Liberdade tem cheiro de campo

Há 10 anos, Poliana Tupinambá decidiu deixar o agito de São Paulo para morar em uma chácara em Caratinga

CARATINGA — Há entrevistas que são feitas em mesas de escritório, outras em corredores de eventos. Mas há aquelas que acontecem onde a vida respira mais fundo. A jornalista Nohemy Peixoto, do DIÁRIO, esteve com a também jornalista Poliana Tupinambá no lugar onde, há dez anos, ela decidiu reinventar a própria história: uma chácara acolhedora, silenciosa e viva, na região do Aeroporto, em Caratinga. Ali, onde o vento passa leve e o verde se impõe sem pedir licença, Poliana recebeu a equipe chamando tudo de “meu cantinho”. Ao final da conversa, posou para fotos em sua rede — o lugar onde descansa o corpo e a mente.

A mudança, como ela mesma narra, não foi planejada. “Bem… 180 graus de mudança. A decisão não partiu de mim”, diz, sorrindo com quem ainda se surpreende com o próprio caminho. Morando no coração de São Paulo — a poucos passos da Paulista, a poucos minutos da Sé — ela imaginava que sua vida seguiria entre o concreto, o barulho e os planos urbanos. Mas algo a chamava de volta.

“Deus estava dando um toque para eu voltar para Caratinga”, conta.

Foi então que uma soma improvável de memórias, coincidências e intuições moldou o destino: um ensaio fotográfico feito meses antes em uma chácara, a foto que apareceu no Facebook justo quando ela pedia a Deus uma casa onde se sentisse bem e o valor exato que ela desejava pagar. “Eu não acredito muito em acaso… Mas, para quem acredita, tudo bem. O fato é que a foto apareceu, e eu sabia: era aquela”.

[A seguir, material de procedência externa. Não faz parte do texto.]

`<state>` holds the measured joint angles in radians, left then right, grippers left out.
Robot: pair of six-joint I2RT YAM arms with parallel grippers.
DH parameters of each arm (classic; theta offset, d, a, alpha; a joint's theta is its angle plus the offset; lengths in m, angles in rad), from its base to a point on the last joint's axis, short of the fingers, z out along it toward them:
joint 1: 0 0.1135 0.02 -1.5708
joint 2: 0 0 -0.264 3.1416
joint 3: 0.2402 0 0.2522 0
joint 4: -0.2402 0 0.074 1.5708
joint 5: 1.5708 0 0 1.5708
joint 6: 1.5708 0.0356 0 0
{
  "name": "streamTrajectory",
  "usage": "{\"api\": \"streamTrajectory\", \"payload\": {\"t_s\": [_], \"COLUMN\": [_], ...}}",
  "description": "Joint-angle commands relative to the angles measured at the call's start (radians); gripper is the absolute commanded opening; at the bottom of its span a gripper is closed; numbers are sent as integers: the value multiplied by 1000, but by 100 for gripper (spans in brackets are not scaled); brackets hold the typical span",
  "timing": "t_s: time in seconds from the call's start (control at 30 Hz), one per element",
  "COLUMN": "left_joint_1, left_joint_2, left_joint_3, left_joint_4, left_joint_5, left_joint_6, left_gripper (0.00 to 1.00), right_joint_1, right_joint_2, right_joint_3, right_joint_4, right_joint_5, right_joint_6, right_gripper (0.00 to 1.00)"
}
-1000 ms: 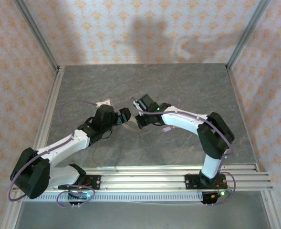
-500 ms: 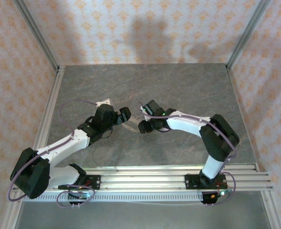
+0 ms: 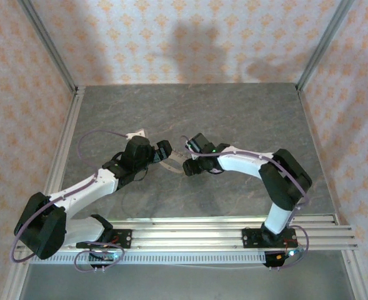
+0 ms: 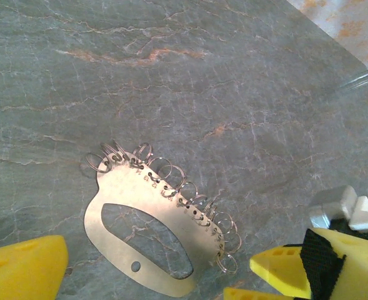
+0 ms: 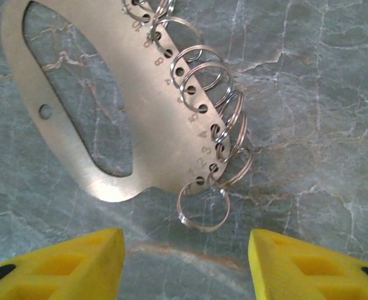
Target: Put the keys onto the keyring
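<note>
Two hands meet in the top view: the left hand (image 3: 164,150) and the right hand (image 3: 187,166) point at each other over the grey counter (image 3: 233,112). The keyring (image 3: 170,165) is a pale sliver just beside both. How far either hand is open cannot be told from up there.

From the left wrist, the left hand (image 4: 159,259) has its yellow fingers (image 4: 21,269) wide apart, gripping nothing. The keyring (image 4: 124,187) lies flat on the counter just ahead of them. It is a metal plate with an oval cutout, and small wire rings (image 4: 196,203) line one edge.

From the right wrist, the right hand (image 5: 185,240) also gapes, its fingers (image 5: 77,262) holding nothing. The keyring (image 5: 146,125) lies just ahead. Its end ring (image 5: 202,206) sits before the gap, touching neither finger.
</note>
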<state>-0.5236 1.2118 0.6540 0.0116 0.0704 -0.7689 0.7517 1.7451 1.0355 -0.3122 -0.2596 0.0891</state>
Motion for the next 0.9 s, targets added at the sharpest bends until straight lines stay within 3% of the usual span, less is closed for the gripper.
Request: {"api": "streamTrajectory", "payload": {"t_s": [0.0,0.17,0.5,0.87], "left_joint_1": [0,-1,0,-1], "left_joint_2": [-1,2,13,20], "left_joint_3": [22,22,18,18], "left_joint_4": [-10,-7,14,22], "left_joint_5": [-1,-2,5,7], "left_joint_6": [2,2,2,0], "left_gripper": [98,98,98,98], "right_joint_1": [3,3,10,69], "right_joint_2": [33,71,78,86], "right_joint_3": [38,63,65,82], "right_joint_4": [-1,1,15,10], "right_joint_5": [43,38,-12,-65], "right_joint_6": [-24,-19,24,55], "right_gripper": [56,55,39,38]}}
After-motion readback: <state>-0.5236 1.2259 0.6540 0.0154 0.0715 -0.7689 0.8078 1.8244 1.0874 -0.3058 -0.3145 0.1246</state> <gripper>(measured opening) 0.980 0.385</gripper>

Poliana alugou a casa ainda em São Paulo, antes mesmo de conhecê-la. Veio com mudança, coragem e um noivo com quem não se casou — e desde então vive sozinha, em liberdade. “Eu vivo a liberdade”, afirma. “Eu gosto da minha companhia. Quando estou comigo, penso: ‘Enfim, sós’”.

Ela fala da natureza como quem fala de alguém íntimo. Dos pássaros que “conversam o dia inteiro”, das maritacas que narram a manhã, do verde que entra pela janela como bênção diária. “Eu gosto de pôr o pé na grama. Isso faz um bem enorme. Aqui eu vejo o céu mais bonito, a chuva mais bonita, a lua mais bonita”.

Caratinga lhe deu vizinhos que ela chama de “meio família”: quem traz banana, partilha broa, deseja bom dia como quem doa um pedacinho de si. “É outra realidade. Mais acolhedora”. E, ao mesmo tempo, um sossego raro: “Aqui ninguém fica cuidando da vida de ninguém”

Viver no campo fez nascer um livro que jamais sairia em São Paulo. Fez nascer silêncio, foco, concentração — coisas preciosas para quem tem TDAH. Fez nascer fé mais profunda. “Aqui eu aprendi a olhar mais para dentro, a me conectar mais com Deus”.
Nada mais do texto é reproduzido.